Pioneer licensed the Elite brand to Sharp earlier this year, gaining at least the title of one the most highly respected line of HDTVs ever to be produced. In fact, even though Pioneer stopped making TVs in 2009, its Kuro panels are still regarded as the best-performing TVs and all new sets are compared against them.
Today Sharp announced the rebirth of the Elite brand with two high-end LED-based LCD panels, a 60-inch and a 70-inch model. The two TVs carry enormous price tags: $6,000 for the 60-inch PRO-60X5FD and $8,500 for the 70-inch PRO-70X5FD. To put those prices in perspective, our current best-performing HDTV of 2011 is the Panasonic TC-PVT30 series and the 65-inch model can be had for $3,800.
Both sets utilize full-array local-dimming, which means the LEDs behind the screen can be dimmed or brightened in different areas to correspond to darker or brighter areas of the picture.
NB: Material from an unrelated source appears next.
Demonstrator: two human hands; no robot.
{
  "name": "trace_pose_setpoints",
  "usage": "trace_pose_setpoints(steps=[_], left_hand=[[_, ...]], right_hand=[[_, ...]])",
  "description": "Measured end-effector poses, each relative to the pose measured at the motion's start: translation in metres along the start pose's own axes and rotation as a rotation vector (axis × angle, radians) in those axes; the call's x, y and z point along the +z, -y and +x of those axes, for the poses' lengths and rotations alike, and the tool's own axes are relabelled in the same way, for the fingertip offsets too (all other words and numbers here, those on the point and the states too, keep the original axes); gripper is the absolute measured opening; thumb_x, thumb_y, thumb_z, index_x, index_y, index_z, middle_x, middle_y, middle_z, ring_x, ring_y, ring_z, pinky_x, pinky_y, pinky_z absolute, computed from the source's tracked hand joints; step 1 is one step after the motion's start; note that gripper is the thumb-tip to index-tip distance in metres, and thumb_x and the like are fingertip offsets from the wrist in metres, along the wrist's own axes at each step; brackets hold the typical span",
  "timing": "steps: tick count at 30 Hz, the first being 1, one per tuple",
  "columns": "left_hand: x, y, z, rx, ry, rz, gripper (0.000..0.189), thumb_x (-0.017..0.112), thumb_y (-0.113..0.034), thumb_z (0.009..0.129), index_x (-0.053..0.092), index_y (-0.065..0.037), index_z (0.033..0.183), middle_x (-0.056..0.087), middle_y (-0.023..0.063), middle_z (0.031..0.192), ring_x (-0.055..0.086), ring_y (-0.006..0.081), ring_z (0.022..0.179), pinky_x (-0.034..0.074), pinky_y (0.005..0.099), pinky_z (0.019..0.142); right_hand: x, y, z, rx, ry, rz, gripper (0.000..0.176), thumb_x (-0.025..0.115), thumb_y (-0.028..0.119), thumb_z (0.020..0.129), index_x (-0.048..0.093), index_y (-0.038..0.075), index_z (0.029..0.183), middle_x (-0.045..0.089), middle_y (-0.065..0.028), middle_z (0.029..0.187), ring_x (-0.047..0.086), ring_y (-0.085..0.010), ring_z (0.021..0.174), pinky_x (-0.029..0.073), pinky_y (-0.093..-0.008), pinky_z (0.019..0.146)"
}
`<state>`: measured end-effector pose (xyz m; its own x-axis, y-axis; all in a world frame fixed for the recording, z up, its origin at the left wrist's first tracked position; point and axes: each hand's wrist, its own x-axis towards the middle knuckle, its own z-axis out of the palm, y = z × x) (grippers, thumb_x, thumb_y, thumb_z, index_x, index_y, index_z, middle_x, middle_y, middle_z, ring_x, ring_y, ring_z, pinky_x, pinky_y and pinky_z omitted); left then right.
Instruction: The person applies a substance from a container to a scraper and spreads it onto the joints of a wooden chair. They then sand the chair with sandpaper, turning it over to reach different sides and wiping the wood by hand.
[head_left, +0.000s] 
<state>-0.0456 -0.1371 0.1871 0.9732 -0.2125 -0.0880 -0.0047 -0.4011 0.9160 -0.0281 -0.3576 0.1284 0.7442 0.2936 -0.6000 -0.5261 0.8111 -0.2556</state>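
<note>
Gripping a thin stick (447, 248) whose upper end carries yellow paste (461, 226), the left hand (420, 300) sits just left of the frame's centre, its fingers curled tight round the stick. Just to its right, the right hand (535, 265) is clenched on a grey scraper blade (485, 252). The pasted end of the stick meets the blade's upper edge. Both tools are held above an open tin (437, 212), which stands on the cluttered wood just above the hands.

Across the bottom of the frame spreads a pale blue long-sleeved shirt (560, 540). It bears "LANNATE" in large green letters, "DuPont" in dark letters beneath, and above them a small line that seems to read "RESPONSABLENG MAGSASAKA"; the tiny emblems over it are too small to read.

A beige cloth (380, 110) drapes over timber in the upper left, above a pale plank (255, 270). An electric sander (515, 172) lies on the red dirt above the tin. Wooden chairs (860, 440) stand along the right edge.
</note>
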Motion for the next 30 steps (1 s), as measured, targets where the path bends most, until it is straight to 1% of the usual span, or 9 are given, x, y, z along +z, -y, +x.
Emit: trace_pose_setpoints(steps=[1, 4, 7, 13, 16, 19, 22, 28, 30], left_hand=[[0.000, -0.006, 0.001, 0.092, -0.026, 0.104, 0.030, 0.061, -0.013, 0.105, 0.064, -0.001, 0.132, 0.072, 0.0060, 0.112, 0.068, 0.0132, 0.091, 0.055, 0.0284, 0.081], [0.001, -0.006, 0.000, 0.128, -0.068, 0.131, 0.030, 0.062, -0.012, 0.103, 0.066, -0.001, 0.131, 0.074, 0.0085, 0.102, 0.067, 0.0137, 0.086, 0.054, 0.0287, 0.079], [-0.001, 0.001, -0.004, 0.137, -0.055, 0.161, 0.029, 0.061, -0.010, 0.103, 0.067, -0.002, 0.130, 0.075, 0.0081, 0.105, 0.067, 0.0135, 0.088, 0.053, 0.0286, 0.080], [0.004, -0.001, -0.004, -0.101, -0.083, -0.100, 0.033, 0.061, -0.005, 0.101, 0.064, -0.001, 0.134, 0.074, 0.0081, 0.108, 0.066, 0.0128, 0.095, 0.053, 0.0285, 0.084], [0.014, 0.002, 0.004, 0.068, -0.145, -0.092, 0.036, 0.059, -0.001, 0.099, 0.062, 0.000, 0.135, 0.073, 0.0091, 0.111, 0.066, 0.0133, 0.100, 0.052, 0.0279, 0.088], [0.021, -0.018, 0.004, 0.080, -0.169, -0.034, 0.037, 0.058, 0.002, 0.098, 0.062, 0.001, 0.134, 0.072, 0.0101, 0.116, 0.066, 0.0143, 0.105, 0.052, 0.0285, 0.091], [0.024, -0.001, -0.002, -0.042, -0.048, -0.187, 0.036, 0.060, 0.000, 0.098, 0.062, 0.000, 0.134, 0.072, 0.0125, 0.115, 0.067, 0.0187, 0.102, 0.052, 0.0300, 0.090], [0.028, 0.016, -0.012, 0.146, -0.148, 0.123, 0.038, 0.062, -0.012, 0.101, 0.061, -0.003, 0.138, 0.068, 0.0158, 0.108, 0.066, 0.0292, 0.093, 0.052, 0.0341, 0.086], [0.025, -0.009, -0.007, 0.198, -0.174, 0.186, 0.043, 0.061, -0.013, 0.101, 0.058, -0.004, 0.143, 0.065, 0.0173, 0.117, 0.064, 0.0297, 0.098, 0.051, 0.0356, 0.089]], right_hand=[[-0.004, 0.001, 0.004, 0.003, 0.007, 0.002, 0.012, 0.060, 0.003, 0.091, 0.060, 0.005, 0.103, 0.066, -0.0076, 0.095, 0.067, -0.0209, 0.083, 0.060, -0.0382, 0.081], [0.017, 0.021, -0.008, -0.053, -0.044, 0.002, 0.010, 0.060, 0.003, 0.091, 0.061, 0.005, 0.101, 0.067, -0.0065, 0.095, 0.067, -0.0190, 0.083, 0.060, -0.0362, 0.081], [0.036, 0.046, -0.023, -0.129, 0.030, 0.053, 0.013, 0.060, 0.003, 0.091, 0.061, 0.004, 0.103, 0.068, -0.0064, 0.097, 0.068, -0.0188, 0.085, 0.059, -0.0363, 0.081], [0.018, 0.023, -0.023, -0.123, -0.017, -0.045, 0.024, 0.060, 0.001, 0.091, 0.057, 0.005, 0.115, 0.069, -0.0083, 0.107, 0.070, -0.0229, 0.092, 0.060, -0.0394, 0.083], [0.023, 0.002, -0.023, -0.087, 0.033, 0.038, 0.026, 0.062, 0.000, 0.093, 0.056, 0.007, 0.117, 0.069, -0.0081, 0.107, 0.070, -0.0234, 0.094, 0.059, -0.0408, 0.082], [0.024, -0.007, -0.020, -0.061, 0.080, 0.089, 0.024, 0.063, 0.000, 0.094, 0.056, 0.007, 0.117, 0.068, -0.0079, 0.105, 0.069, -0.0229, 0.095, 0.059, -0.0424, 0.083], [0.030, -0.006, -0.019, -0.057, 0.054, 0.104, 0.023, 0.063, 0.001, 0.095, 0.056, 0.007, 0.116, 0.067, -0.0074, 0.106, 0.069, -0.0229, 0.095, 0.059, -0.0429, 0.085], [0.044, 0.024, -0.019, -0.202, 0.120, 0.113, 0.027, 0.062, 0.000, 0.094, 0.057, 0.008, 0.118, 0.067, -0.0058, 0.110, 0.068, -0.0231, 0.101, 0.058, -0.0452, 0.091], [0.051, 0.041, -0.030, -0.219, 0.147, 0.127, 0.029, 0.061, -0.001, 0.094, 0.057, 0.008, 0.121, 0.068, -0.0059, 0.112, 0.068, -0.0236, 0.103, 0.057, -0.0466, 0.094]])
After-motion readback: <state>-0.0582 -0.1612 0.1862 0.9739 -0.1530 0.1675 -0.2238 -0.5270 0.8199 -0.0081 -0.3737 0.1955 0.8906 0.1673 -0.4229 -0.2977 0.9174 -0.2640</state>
Full array local-dimming is relatively uncommon these days, but the result is excellent contrast that no other LCD-based TV can muster. Sony's full-array local dimmer, the XBR-HX929 series, is the best LCD we've tested in 2011.
Sharp is also trumpeting a technology called Intelligent Variable Contrast, which is designed to automatically control the brightness and backlight depending on the image being displaying on the TV. That may sound like a good idea on paper, but we generally turn off dynamically adjusting picture modes, as they often do more harm than good.
Like other high-end TVs, the Sharp Elites have built-in Wi-Fi and a full suite of streaming media services, including Netflix, Vudu, YouTube, and Pandora. They're also 3D-compatible and include two sets of active shutter glasses. For what it's worth, the TVs are also certified by both THX and ISF.
The big question is whether these panels will live up to Sharp's performance claims to warrant the ultrahigh prices. The new Elite TVs were shown off in a controlled demonstration at a press event in New York this morning and we had a chance to briefly check them out. Like other LCDs with local-dimming, the sets were certainly able to produce very deep blacks, although we could also see some blooming in high contrast images. Without having other TVs on hand for comparison and a variety of program material to view, it's hard to get a good idea of how they really perform, so we'll withhold our judgment until we're able to test the Elite sets in the lab.